Anúncios


terça-feira, 23 de março de 2010

JURID - Ente público. Responsabilidade subsidiária. [23/03/10] - Jurisprudência


Ente público. Responsabilidade subsidiária. Reconhecimento e alcance.
MBA Direito Comercial - Centro Hermes FGV

Tribunal Regional do Trabalho - TRT5ªR

3ª. TURMA

RECURSO ORDINÁRIO Nº 0097500-47.2008.5.05.0511-RecOrd

RECORRENTE: MUNICÍPIO DE EUNÁPOLIS

RECORRIDO: ANA RIBEIRO DOS SANTOS E OUTRO (1)

RELATORA: DESEMBARGADORA MARGARETH RODRIGUES COSTA

ENTE PÚBLICO. RESPONSABILIDADE SUBSIDIÁRIA. RECONHECIMENTO E ALCANCE. A responsabilidade subsidiária alcança inclusive os entes públicos, com lastro jurisprudencial na Súmula 331 do c. TST e suporte legal no §6º do art. 37 da Constituição Federal, envolvendo todos os direitos decorrentes do vínculo de emprego existente, exceto os de cunho personalíssimo.

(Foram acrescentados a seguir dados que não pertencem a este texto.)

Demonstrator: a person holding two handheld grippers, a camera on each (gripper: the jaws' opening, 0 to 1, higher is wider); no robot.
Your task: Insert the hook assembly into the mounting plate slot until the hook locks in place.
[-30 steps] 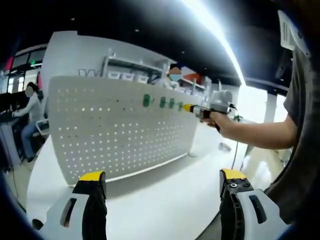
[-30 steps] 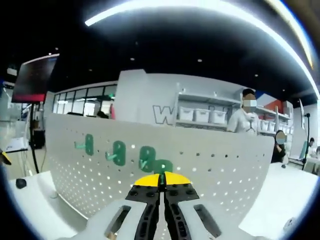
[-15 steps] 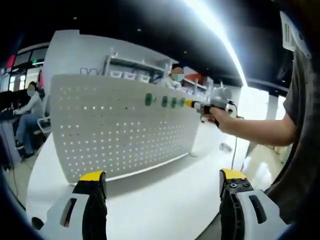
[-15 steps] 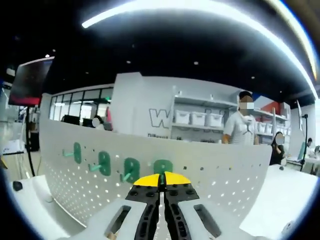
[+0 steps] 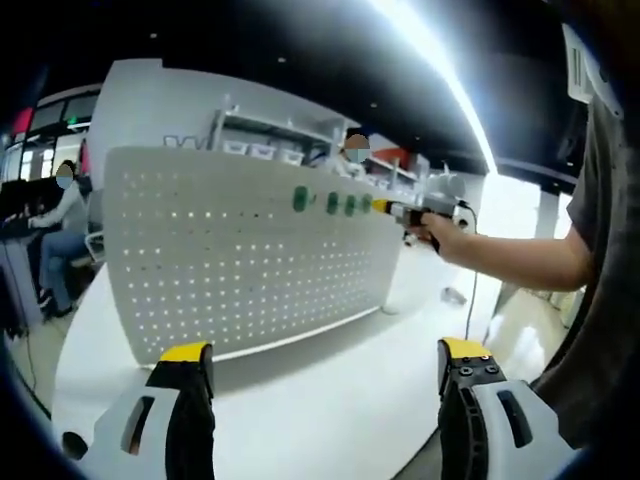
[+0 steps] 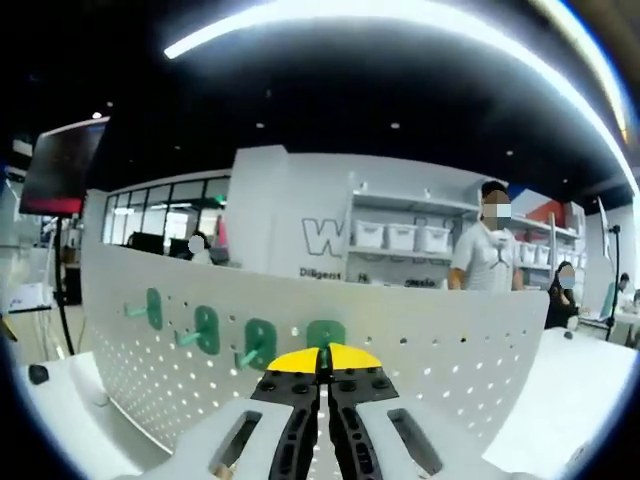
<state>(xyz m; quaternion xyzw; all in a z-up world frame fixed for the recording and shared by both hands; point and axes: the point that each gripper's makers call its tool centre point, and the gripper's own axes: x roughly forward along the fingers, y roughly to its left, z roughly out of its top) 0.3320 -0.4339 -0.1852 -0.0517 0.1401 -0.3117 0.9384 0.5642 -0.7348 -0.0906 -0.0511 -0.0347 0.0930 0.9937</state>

MUNICÍPIO DE EUNÁPOLIS, nos autos do processo de n.00975-2008-511-05-00-0 RecOrd, em que litiga com ANA RIBEIRO DOS SANTOS, na qual também figura como Reclamado G L COMÉRCIO DE PREMOLDADOS E SERVIÇOS DA CONSTRUÇÃO CIVIL LTDA. inconformado com a decisão de fls. 35/74, interpôs Recurso Ordinário, conforme razões de fls. 79/84.

Contrarrazões apresentadas às fls. 88/92.

O Ministério Público do Trabalho se manifestou mediante opinativo de fls. 102/103.

Visto do (a) Exmo. (a) Desembargador (a) Revisor (a).

É o relatório.

VOTO

ADMISSIBILIDADE

Conheço do recurso em virtude de estarem atendidos os pressupostos intrínsecos e extrínsecos para sua admissibilidade.

MÉRITO

RESPONSABILIDADE SUBSIDIÁRIA

Insurge-se o Município recorrente contra a responsabilidade solidária que lhe foi imposta, alegando violado o art. 71 da Lei 8.666/93 - diploma que disciplina o procedimento das licitações públicas -, quando também vai de encontro à Súmula 331 do TST, afirmando não ter mantido nenhum vínculo de emprego com a reclamante, ao tempo em que informa afrontado o referido dispositivo legal, e pugna pela reforma da decisão para se ver isento de qualquer responsabilidade para com a autora.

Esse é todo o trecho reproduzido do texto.